WORK REQUEST - The answer must restate every entry below word for word.

[[ INFORMATION PROVIDED, beginning ]]

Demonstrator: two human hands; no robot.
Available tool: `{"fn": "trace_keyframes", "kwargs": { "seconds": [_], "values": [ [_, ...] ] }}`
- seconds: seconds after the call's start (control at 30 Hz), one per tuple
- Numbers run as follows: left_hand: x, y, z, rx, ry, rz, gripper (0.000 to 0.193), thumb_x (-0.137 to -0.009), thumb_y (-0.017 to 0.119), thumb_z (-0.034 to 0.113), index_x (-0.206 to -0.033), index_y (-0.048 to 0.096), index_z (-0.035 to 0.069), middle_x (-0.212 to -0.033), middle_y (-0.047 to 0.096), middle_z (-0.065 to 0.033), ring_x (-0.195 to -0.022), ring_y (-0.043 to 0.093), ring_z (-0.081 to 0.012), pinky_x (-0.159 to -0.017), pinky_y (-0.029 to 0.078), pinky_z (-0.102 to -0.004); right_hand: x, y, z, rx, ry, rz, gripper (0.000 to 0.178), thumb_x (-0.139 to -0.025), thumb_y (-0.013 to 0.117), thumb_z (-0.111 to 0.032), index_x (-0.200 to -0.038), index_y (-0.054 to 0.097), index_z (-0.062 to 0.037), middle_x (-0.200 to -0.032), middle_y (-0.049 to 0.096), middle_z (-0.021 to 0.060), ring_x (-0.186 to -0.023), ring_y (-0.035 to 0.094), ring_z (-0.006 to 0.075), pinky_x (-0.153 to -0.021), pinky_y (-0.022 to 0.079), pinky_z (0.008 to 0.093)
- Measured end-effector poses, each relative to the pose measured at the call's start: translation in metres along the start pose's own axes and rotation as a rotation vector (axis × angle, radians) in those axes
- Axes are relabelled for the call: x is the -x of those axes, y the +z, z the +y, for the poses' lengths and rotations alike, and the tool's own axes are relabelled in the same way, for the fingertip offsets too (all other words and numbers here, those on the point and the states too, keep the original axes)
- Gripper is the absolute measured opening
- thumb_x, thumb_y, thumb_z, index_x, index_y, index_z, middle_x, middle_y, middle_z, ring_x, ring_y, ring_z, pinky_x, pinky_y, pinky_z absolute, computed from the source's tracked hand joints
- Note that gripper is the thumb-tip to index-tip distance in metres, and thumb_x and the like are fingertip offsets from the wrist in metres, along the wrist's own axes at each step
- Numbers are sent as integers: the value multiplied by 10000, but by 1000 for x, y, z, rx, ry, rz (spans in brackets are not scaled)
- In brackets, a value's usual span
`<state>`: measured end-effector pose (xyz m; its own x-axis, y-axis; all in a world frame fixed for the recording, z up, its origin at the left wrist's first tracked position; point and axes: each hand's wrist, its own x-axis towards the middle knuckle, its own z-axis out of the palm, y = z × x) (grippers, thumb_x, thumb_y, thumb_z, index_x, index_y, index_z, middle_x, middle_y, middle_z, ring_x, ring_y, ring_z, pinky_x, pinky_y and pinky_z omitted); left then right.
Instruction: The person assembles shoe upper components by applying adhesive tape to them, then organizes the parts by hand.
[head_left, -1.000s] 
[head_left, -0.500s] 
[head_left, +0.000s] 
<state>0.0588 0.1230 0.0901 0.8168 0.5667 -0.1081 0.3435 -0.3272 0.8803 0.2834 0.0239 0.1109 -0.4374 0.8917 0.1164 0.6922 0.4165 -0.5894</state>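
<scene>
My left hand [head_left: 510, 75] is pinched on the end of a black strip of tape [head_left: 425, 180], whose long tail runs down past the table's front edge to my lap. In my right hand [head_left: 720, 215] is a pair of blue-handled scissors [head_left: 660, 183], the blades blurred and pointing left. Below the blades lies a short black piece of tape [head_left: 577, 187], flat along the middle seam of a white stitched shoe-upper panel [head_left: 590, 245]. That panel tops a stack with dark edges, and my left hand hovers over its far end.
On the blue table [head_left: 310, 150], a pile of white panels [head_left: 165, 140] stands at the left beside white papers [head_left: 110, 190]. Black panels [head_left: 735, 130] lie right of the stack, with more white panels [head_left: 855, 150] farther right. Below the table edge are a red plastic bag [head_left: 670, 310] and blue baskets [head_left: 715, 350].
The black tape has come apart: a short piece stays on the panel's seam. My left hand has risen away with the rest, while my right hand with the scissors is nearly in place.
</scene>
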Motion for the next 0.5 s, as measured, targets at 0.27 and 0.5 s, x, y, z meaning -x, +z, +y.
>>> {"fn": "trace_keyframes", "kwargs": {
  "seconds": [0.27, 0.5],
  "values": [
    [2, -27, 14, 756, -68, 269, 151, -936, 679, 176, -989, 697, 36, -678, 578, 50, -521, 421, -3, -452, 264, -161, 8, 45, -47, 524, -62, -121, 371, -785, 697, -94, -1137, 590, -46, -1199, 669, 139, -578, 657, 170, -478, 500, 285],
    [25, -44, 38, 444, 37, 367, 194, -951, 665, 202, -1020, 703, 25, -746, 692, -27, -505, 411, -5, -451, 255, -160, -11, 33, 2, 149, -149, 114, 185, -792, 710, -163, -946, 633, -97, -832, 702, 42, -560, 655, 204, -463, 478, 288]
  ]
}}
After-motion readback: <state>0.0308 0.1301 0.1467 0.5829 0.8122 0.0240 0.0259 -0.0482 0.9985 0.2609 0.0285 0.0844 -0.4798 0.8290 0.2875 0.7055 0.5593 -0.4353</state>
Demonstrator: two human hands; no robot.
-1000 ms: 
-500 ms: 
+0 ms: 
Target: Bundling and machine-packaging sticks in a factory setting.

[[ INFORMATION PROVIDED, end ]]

RESPONSE BELOW -
Demonstrator: two human hands; no robot.
Available tool: `{"fn": "trace_keyframes", "kwargs": { "seconds": [_], "values": [ [_, ...] ] }}`
- seconds: seconds after the call's start (control at 30 Hz), one per tuple
- Numbers run as follows: left_hand: x, y, z, rx, ry, rz, gripper (0.000 to 0.193), thumb_x (-0.137 to -0.009), thumb_y (-0.017 to 0.119), thumb_z (-0.034 to 0.113), index_x (-0.206 to -0.033), index_y (-0.048 to 0.096), index_z (-0.035 to 0.069), middle_x (-0.212 to -0.033), middle_y (-0.047 to 0.096), middle_z (-0.065 to 0.033), ring_x (-0.195 to -0.022), ring_y (-0.043 to 0.093), ring_z (-0.081 to 0.012), pinky_x (-0.159 to -0.017), pinky_y (-0.029 to 0.078), pinky_z (-0.102 to -0.004); right_hand: x, y, z, rx, ry, rz, gripper (0.000 to 0.178), thumb_x (-0.139 to -0.025), thumb_y (-0.013 to 0.117), thumb_z (-0.111 to 0.032), index_x (-0.200 to -0.038), index_y (-0.054 to 0.097), index_z (-0.062 to 0.037), middle_x (-0.200 to -0.032), middle_y (-0.049 to 0.096), middle_z (-0.021 to 0.060), ring_x (-0.186 to -0.023), ring_y (-0.035 to 0.094), ring_z (-0.006 to 0.075), pinky_x (-0.153 to -0.021), pinky_y (-0.022 to 0.079), pinky_z (0.008 to 0.093)
- Measured end-effector poses, each relative to the pose measured at the call's start: translation in metres along the start pose's own axes and rotation as a rotation vector (axis × angle, radians) in those axes
- Axes are relabelled for the call: x is the -x of those axes, y the +z, z the +y, for the poses' lengths and rotations alike, and the tool's own axes are relabelled in the same way, for the fingertip offsets too (all other words and numbers here, those on the point and the states too, keep the original axes)
- Gripper is the absolute measured opening
- thumb_x, thumb_y, thumb_z, index_x, index_y, index_z, middle_x, middle_y, middle_z, ring_x, ring_y, ring_z, pinky_x, pinky_y, pinky_z absolute, computed from the source's tracked hand joints
- Note that gripper is the thumb-tip to index-tip distance in metres, and thumb_x and the like are fingertip offsets from the wrist in metres, along the wrist's own axes at each step
- Numbers are sent as integers: the value multiplied by 10000, but by 1000 for x, y, z, rx, ry, rz (spans in brackets are not scaled)
- In brackets, a value's usual span
`<state>`: measured end-effector pose (xyz m; its own x-axis, y-axis; all in a world frame fixed for the recording, z up, its origin at the left wrist's first tracked position; point and axes: each hand's wrist, its own x-axis towards the middle knuckle, its own z-axis out of the palm, y = z × x) (grippers, thumb_x, thumb_y, thumb_z, index_x, index_y, index_z, middle_x, middle_y, middle_z, ring_x, ring_y, ring_z, pinky_x, pinky_y and pinky_z omitted); left then right.
Instruction: The person assembles shoe upper components by applying adhesive tape to them, then organizes the parts by hand.
[head_left, -1.000s] 
[head_left, -0.500s] 
[head_left, +0.000s] 
<state>0.0588 0.1230 0.0901 0.8168 0.5667 -0.1081 0.3435 -0.3272 0.8803 0.2834 0.0239 0.1109 -0.4374 0.8917 0.1164 0.6922 0.4165 -0.5894</state>
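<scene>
My left hand [head_left: 510, 75] is pinched on the end of a black strip of tape [head_left: 425, 180], whose long tail runs down past the table's front edge to my lap. In my right hand [head_left: 720, 215] is a pair of blue-handled scissors [head_left: 660, 183], the blades blurred and pointing left. Below the blades lies a short black piece of tape [head_left: 577, 187], flat along the middle seam of a white stitched shoe-upper panel [head_left: 590, 245]. That panel tops a stack with dark edges, and my left hand hovers over its far end.
On the blue table [head_left: 310, 150], a pile of white panels [head_left: 165, 140] stands at the left beside white papers [head_left: 110, 190]. Black panels [head_left: 735, 130] lie right of the stack, with more white panels [head_left: 855, 150] farther right. Below the table edge are a red plastic bag [head_left: 670, 310] and blue baskets [head_left: 715, 350].
The black tape has come apart: a short piece stays on the panel's seam. My left hand has risen away with the rest, while my right hand with the scissors is nearly in place.
</scene>
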Motion for the next 0.5 s, as measured, targets at 0.27 and 0.5 s, x, y, z meaning -x, +z, +y.
>>> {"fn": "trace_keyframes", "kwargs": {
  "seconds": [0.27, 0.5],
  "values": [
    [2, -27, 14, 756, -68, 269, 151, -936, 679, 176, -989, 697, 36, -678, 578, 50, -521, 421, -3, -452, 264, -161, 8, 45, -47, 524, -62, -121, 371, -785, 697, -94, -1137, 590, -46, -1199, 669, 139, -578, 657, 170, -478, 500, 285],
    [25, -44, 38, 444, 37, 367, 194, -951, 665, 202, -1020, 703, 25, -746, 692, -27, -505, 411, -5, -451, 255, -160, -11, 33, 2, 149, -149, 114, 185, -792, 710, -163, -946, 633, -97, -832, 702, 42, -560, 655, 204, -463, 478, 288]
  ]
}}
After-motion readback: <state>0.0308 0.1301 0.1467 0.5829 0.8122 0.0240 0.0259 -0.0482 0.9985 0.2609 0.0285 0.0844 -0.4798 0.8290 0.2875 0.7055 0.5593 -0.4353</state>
Demonstrator: two human hands; no robot.
-1000 ms: 
-500 ms: 
+0 ms: 
Target: Bundling and machine-packaging sticks in a factory setting.

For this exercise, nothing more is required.